## Records excerpted from a collection
● ● ● ● ● ● ●
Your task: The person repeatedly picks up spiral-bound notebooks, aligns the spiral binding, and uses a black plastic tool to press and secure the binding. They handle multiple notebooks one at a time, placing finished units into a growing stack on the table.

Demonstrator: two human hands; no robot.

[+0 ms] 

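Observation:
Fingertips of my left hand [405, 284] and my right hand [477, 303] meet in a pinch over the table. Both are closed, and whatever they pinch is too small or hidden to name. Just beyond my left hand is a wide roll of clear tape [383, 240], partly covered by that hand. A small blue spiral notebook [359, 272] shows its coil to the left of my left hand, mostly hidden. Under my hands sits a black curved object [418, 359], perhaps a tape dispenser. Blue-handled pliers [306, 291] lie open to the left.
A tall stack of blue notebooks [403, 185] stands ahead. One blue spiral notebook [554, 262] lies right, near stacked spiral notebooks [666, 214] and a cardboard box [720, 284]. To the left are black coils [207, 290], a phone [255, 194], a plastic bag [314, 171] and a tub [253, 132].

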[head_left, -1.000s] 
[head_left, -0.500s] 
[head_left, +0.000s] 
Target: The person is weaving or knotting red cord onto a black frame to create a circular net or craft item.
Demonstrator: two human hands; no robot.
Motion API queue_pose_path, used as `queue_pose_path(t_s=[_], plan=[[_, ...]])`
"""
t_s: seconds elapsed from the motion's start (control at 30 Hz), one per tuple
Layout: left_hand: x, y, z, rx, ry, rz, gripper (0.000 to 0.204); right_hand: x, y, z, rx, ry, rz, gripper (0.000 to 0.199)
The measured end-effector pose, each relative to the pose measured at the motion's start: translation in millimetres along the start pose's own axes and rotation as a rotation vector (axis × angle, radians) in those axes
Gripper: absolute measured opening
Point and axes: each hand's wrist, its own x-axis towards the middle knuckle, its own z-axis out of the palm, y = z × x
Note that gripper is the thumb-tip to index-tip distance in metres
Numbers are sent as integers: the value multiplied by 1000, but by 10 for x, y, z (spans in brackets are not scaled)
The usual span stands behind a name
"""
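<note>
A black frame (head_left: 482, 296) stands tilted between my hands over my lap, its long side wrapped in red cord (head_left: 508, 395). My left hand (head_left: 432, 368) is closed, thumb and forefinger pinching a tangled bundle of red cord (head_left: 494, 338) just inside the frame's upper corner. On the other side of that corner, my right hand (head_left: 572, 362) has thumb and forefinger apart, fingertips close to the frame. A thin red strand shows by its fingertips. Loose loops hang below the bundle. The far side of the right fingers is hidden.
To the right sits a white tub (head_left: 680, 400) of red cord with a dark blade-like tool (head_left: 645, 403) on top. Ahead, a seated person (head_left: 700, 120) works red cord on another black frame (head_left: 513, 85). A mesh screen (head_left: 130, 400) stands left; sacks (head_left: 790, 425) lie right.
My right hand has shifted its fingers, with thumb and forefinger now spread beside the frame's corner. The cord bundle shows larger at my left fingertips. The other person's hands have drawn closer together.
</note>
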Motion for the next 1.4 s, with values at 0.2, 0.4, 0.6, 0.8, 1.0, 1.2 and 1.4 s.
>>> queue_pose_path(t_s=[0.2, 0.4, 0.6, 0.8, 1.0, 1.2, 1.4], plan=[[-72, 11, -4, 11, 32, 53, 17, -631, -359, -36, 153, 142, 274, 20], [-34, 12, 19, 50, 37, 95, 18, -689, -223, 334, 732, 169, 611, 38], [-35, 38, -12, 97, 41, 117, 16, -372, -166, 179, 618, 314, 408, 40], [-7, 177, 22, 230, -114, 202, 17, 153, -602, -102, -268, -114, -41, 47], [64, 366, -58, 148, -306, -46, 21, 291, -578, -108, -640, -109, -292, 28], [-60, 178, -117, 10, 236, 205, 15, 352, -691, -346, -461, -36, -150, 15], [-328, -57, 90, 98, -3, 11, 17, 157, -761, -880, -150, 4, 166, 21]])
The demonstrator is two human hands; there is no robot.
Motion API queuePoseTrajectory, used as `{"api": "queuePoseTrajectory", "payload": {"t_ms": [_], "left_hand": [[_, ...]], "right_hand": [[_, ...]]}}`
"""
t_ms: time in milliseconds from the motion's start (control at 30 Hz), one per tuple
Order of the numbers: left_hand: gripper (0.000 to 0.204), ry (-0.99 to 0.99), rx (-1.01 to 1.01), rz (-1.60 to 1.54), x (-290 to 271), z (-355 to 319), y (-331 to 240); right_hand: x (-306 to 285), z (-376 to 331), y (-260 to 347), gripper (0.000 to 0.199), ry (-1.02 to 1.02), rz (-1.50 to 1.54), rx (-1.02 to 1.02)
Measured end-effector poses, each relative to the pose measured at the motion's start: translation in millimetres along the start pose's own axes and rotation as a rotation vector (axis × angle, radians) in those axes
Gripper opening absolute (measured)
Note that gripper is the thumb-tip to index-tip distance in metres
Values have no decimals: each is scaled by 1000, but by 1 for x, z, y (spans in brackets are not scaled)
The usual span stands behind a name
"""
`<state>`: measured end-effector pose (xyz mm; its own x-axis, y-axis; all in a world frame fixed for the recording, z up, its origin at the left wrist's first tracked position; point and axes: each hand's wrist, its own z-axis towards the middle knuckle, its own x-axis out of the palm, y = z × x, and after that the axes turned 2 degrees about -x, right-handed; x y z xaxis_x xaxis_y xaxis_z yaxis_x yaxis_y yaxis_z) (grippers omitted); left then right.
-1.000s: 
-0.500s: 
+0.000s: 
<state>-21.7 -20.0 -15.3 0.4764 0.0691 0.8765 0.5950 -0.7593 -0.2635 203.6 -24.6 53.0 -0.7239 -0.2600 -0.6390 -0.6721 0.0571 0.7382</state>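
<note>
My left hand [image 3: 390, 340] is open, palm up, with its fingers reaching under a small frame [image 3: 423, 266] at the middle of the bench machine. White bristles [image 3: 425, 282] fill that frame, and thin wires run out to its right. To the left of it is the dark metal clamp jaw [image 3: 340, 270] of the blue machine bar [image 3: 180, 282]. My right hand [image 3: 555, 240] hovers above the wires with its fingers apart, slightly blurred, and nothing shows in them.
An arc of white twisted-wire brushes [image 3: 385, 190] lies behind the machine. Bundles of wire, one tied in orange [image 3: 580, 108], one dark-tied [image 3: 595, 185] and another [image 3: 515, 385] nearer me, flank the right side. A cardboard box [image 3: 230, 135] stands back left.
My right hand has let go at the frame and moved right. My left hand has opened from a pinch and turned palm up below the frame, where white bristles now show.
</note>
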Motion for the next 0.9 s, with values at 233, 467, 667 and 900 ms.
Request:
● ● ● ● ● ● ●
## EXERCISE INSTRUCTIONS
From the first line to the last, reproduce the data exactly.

## ANSWER SPACE
Your task: The person repeatedly picks up spiral-bound notebooks, aligns the spiral binding, and uses a black plastic tool to press and secure the binding. They handle multiple notebooks one at a time, placing finished units into a growing stack on the table.

Demonstrator: two human hands; no robot.

[+0 ms] 

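Observation:
Fingertips of my left hand [405, 284] and my right hand [477, 303] meet in a pinch over the table. Both are closed, and whatever they pinch is too small or hidden to name. Just beyond my left hand is a wide roll of clear tape [383, 240], partly covered by that hand. A small blue spiral notebook [359, 272] shows its coil to the left of my left hand, mostly hidden. Under my hands sits a black curved object [418, 359], perhaps a tape dispenser. Blue-handled pliers [306, 291] lie open to the left.
A tall stack of blue notebooks [403, 185] stands ahead. One blue spiral notebook [554, 262] lies right, near stacked spiral notebooks [666, 214] and a cardboard box [720, 284]. To the left are black coils [207, 290], a phone [255, 194], a plastic bag [314, 171] and a tub [253, 132].
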
[head_left, -1.000s] 
[head_left, -0.500s] 
[head_left, +0.000s] 
Target: The person is weaving or knotting red cord onto a black frame to create a circular net or craft item.
Demonstrator: two human hands; no robot.
Motion API queue_pose_path, used as `queue_pose_path(t_s=[_], plan=[[_, ...]])`
"""
t_s: seconds elapsed from the motion's start (control at 30 Hz), one per tuple
Layout: left_hand: x, y, z, rx, ry, rz, gripper (0.000 to 0.204); right_hand: x, y, z, rx, ry, rz, gripper (0.000 to 0.199)
The measured end-effector pose, each relative to the pose measured at the motion's start: translation in millimetres along the start pose's own axes and rotation as a rotation vector (axis × angle, radians) in those axes
Gripper: absolute measured opening
Point and axes: each hand's wrist, its own x-axis towards the middle knuckle, its own z-axis out of the palm, y = z × x
Note that gripper is the thumb-tip to index-tip distance in metres
Numbers are sent as integers: the value multiplied by 1000, but by 10 for x, y, z (spans in brackets are not scaled)
The usual span stands behind a name
"""
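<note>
A black frame (head_left: 482, 296) stands tilted between my hands over my lap, its long side wrapped in red cord (head_left: 508, 395). My left hand (head_left: 432, 368) is closed, thumb and forefinger pinching a tangled bundle of red cord (head_left: 494, 338) just inside the frame's upper corner. On the other side of that corner, my right hand (head_left: 572, 362) has thumb and forefinger apart, fingertips close to the frame. A thin red strand shows by its fingertips. Loose loops hang below the bundle. The far side of the right fingers is hidden.
To the right sits a white tub (head_left: 680, 400) of red cord with a dark blade-like tool (head_left: 645, 403) on top. Ahead, a seated person (head_left: 700, 120) works red cord on another black frame (head_left: 513, 85). A mesh screen (head_left: 130, 400) stands left; sacks (head_left: 790, 425) lie right.
My right hand has shifted its fingers, with thumb and forefinger now spread beside the frame's corner. The cord bundle shows larger at my left fingertips. The other person's hands have drawn closer together.
</note>
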Motion for the next 1.4 s, with values at 0.2, 0.4, 0.6, 0.8, 1.0, 1.2 and 1.4 s.
>>> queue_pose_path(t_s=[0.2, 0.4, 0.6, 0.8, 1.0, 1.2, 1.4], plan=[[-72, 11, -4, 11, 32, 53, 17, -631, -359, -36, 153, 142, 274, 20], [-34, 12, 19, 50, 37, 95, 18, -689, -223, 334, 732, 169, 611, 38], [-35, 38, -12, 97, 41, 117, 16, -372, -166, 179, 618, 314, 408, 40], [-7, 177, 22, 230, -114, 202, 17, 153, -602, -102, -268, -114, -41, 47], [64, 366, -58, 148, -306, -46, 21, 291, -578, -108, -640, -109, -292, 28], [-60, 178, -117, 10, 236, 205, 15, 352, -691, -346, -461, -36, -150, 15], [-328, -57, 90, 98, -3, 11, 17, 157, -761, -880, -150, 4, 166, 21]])
The demonstrator is two human hands; there is no robot.
Motion API queuePoseTrajectory, used as `{"api": "queuePoseTrajectory", "payload": {"t_ms": [_], "left_hand": [[_, ...]], "right_hand": [[_, ...]]}}`
"""
t_ms: time in milliseconds from the motion's start (control at 30 Hz), one per tuple
Order of the numbers: left_hand: gripper (0.000 to 0.204), ry (-0.99 to 0.99), rx (-1.01 to 1.01), rz (-1.60 to 1.54), x (-290 to 271), z (-355 to 319), y (-331 to 240); right_hand: x (-306 to 285), z (-376 to 331), y (-260 to 347), gripper (0.000 to 0.199), ry (-1.02 to 1.02), rz (-1.50 to 1.54), rx (-1.02 to 1.02)
Measured end-effector poses, each relative to the pose measured at the motion's start: translation in millimetres along the start pose's own axes and rotation as a rotation vector (axis × angle, radians) in those axes
Gripper opening absolute (measured)
Note that gripper is the thumb-tip to index-tip distance in metres
Values have no decimals: each is scaled by 1000, but by 1 for x, z, y (spans in brackets are not scaled)
The usual span stands behind a name
"""
`<state>`: measured end-effector pose (xyz mm; its own x-axis, y-axis; all in a world frame fixed for the recording, z up, its origin at the left wrist's first tracked position; point and axes: each hand's wrist, its own z-axis towards the middle knuckle, its own x-axis out of the palm, y = z × x, and after that the axes turned 2 degrees about -x, right-handed; x y z xaxis_x xaxis_y xaxis_z yaxis_x yaxis_y yaxis_z) (grippers omitted); left then right.
-1.000s: 
-0.500s: 
+0.000s: 
<state>-21.7 -20.0 -15.3 0.4764 0.0691 0.8765 0.5950 -0.7593 -0.2635 203.6 -24.6 53.0 -0.7239 -0.2600 -0.6390 -0.6721 0.0571 0.7382</state>
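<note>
My left hand [image 3: 390, 340] is open, palm up, with its fingers reaching under a small frame [image 3: 423, 266] at the middle of the bench machine. White bristles [image 3: 425, 282] fill that frame, and thin wires run out to its right. To the left of it is the dark metal clamp jaw [image 3: 340, 270] of the blue machine bar [image 3: 180, 282]. My right hand [image 3: 555, 240] hovers above the wires with its fingers apart, slightly blurred, and nothing shows in them.
An arc of white twisted-wire brushes [image 3: 385, 190] lies behind the machine. Bundles of wire, one tied in orange [image 3: 580, 108], one dark-tied [image 3: 595, 185] and another [image 3: 515, 385] nearer me, flank the right side. A cardboard box [image 3: 230, 135] stands back left.
My right hand has let go at the frame and moved right. My left hand has opened from a pinch and turned palm up below the frame, where white bristles now show.
</note>
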Motion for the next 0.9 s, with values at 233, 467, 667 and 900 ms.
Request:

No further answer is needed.